April 13, 2009 4 comments

Apparently, it recently came to light that Amazon has removed GLBT books from their online ranking system.  This doesn’t mean that you can’t find a GLBT book if you are looking for it though.  I checked myself this morning, so I wouldn’t be going on hearsay.  When I typed in “heather has,” the auto-completion drop down box immediately completed it with “heather has two mommies.”

Another complaint people are putting forward is that a search for “homosexuality” pulls up books that are against the homosexual lifestyle higher in the rankings than supportive books.  I checked this.  The first result I got for “homosexuality” was Dark Obsession: The Tragedy and Threat of  the Homosexual Lifestyle.  The second result was a genre tag for “homosexuality, ” and a choice of fiction or nonfiction.  I clicked on nonfiction and was immediately led to a result page consisting entirely of books supportive of GLBT people, including Gay America: Struggle for Equality.  Back to my original results page, the third hit was a book from a gay erotica series.

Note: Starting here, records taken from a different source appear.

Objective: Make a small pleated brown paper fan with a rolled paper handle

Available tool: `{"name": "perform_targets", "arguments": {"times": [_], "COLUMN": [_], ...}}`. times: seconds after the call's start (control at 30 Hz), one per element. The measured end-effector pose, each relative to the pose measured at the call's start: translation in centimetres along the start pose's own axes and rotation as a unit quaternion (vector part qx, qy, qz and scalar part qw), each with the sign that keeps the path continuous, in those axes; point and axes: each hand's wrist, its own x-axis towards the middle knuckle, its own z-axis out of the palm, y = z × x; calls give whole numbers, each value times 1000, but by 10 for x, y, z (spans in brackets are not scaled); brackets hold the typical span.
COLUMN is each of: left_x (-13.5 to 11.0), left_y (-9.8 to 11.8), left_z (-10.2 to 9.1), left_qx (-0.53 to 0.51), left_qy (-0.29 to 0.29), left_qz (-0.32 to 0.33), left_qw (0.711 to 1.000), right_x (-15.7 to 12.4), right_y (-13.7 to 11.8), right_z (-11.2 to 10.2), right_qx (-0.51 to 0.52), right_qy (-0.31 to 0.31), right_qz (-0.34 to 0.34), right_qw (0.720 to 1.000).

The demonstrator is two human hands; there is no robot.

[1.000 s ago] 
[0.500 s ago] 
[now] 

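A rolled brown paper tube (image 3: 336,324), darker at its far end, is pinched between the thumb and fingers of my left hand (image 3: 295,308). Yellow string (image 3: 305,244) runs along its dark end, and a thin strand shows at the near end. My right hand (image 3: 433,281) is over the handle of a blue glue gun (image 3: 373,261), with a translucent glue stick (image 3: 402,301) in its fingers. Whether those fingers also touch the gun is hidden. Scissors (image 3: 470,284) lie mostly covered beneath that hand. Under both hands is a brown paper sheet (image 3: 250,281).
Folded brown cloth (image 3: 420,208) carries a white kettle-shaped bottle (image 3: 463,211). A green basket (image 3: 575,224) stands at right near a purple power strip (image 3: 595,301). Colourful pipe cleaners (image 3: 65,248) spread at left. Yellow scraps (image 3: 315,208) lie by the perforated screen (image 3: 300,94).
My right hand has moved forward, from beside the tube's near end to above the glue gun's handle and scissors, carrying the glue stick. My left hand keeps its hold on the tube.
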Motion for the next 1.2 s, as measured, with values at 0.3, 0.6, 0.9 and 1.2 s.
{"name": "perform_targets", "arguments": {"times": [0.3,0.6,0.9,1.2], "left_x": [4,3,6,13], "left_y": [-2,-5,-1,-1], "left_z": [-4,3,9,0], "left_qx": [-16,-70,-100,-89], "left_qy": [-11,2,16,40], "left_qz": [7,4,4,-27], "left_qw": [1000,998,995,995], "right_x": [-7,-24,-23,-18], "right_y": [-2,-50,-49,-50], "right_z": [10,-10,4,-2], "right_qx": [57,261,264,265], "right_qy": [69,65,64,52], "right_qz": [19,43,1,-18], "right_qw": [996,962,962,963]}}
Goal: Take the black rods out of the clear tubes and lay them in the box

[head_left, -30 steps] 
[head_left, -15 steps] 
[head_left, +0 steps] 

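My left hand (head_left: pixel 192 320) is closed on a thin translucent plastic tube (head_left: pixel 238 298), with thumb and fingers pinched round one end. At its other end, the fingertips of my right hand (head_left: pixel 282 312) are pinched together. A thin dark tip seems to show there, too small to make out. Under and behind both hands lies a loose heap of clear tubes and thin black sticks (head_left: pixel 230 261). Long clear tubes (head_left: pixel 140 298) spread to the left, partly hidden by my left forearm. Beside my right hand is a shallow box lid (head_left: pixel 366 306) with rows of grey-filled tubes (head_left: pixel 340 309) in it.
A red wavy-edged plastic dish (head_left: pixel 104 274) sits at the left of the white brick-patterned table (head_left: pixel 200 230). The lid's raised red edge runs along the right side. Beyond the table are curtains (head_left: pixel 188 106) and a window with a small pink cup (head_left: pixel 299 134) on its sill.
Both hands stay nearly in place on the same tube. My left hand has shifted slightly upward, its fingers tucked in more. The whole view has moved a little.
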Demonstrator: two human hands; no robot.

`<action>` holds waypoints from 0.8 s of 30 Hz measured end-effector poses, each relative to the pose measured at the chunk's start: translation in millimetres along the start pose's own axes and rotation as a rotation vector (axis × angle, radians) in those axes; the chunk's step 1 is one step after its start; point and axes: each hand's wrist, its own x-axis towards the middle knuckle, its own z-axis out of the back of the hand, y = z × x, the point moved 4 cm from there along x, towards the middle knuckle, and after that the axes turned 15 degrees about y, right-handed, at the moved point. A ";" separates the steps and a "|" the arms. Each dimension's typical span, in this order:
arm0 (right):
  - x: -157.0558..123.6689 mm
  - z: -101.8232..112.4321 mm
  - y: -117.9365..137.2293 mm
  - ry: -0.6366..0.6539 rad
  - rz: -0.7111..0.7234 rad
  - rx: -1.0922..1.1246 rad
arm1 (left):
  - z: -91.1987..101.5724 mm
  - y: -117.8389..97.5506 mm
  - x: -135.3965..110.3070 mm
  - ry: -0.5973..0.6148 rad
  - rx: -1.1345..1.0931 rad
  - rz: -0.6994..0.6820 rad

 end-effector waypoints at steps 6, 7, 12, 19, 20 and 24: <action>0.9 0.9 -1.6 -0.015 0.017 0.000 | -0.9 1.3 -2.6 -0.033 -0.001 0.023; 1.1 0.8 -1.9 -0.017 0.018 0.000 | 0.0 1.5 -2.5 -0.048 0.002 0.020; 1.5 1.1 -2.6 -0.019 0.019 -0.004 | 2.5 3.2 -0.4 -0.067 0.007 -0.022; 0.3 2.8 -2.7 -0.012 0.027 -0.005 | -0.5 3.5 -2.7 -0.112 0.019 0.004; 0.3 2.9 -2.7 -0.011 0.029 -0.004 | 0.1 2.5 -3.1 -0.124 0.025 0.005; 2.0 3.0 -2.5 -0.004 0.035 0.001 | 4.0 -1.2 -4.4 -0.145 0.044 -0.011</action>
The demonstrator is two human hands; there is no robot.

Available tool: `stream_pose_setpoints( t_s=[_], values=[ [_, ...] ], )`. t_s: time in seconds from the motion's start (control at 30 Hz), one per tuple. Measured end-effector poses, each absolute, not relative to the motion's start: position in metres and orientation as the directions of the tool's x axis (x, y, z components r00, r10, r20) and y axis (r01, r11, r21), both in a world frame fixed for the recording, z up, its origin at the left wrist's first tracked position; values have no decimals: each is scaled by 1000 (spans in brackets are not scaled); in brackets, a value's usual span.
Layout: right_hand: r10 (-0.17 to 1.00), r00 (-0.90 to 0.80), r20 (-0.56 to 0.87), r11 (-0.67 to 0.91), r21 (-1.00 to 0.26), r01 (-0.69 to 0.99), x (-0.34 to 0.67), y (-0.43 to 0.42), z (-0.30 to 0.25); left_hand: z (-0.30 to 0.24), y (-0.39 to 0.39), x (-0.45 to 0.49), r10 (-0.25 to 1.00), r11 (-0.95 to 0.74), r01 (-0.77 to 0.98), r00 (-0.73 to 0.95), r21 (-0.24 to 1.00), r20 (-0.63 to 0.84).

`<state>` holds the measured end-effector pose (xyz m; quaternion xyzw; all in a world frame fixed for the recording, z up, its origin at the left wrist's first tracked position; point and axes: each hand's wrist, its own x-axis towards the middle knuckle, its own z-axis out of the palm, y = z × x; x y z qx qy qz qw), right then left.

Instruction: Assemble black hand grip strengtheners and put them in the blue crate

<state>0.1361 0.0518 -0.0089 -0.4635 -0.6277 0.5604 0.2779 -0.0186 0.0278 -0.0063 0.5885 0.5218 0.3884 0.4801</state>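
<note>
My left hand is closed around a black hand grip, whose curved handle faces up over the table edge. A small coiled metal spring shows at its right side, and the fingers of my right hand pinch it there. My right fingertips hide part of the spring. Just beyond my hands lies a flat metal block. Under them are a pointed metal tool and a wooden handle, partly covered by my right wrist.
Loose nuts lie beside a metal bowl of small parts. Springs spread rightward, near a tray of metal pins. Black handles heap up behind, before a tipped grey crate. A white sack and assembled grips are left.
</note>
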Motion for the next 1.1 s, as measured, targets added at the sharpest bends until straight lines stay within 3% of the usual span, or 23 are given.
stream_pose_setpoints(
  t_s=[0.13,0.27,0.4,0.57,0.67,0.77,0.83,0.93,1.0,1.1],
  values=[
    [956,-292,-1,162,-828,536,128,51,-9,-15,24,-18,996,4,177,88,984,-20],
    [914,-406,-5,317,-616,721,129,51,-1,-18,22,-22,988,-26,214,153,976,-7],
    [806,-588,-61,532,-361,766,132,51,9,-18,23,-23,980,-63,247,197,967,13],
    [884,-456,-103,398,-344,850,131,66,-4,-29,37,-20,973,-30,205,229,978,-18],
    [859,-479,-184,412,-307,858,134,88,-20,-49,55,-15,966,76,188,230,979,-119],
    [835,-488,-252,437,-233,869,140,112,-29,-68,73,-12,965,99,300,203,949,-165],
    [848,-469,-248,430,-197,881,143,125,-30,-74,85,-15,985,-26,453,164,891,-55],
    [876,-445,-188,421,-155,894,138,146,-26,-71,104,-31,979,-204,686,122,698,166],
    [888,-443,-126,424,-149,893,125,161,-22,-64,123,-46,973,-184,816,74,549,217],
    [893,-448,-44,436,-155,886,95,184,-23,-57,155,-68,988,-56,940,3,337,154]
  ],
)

Ok, so Amazon is still selling and displaying books supportive of the GLBT lifestyle.  No, they aren’t the first hit.  No, they aren’t included in the selling rankings.

Newsflash:  Amazon isn’t a library.  Amazon has no ethical responsibility to fairly and equally display both (or multiple) sides of controversial issues.  Amazon is a private retailer.  Whoever owns Amazon can choose what stock to carry, as long as it is legal.  They clearly cannot sell pot, for instance.  Amazon may also choose how prominently to display their stock.  Imagine a traditional bookstore.  They choose what books to place in the windows to draw people in.  I view the sales rankings as similar to this.

What it all boils down to is that Amazon has the right, as a bookstore, to choose what books to stock and how prominently to display them.  Even if they flat-out refused to sell GLBT books, that isn’t “book banning.”  Amazon is not the government.  For comparison, a couple of GLBT friends could start their own bookstore and decide that they didn’t want to carry anything anti-GLBT or pro-fundamentalist Christianity.  Do you think the whole nation would be up in arms about this?  No, it wouldn’t be.  They would say “good on them, overcoming that adversity.”  Well, the fact of the matter is, if we’re talking rights, anti-GLBT people have rights too.

Amazon isn’t breaking any laws.  Amazon didn’t make some hit-list of gay people to refuse to sell to.  That legally would be considered discrimination.  Amazon isn’t even refusing to sell GLBT books.  It simply isn’t displaying them as prominently.  Well, they are a private business, and that’s their right.  If you have a problem with it, feel free to boycot them and send them a letter explaining why you will no longer be buying from them.  However, stop with all the hate and fear-mongering against them.  Quit making a mountain out of a mole-hill.  Quit being a wanna-be martyr.  There are far bigger issues in the world than where Amazon ranks GLBT books.  If you have a problem with it, boycot them and move on.

For the record, I won’t be boycotting Amazon, as I like them, and I don’t believe they’ve done anything wrong.  Odd stance for a libertarian librarian, I know.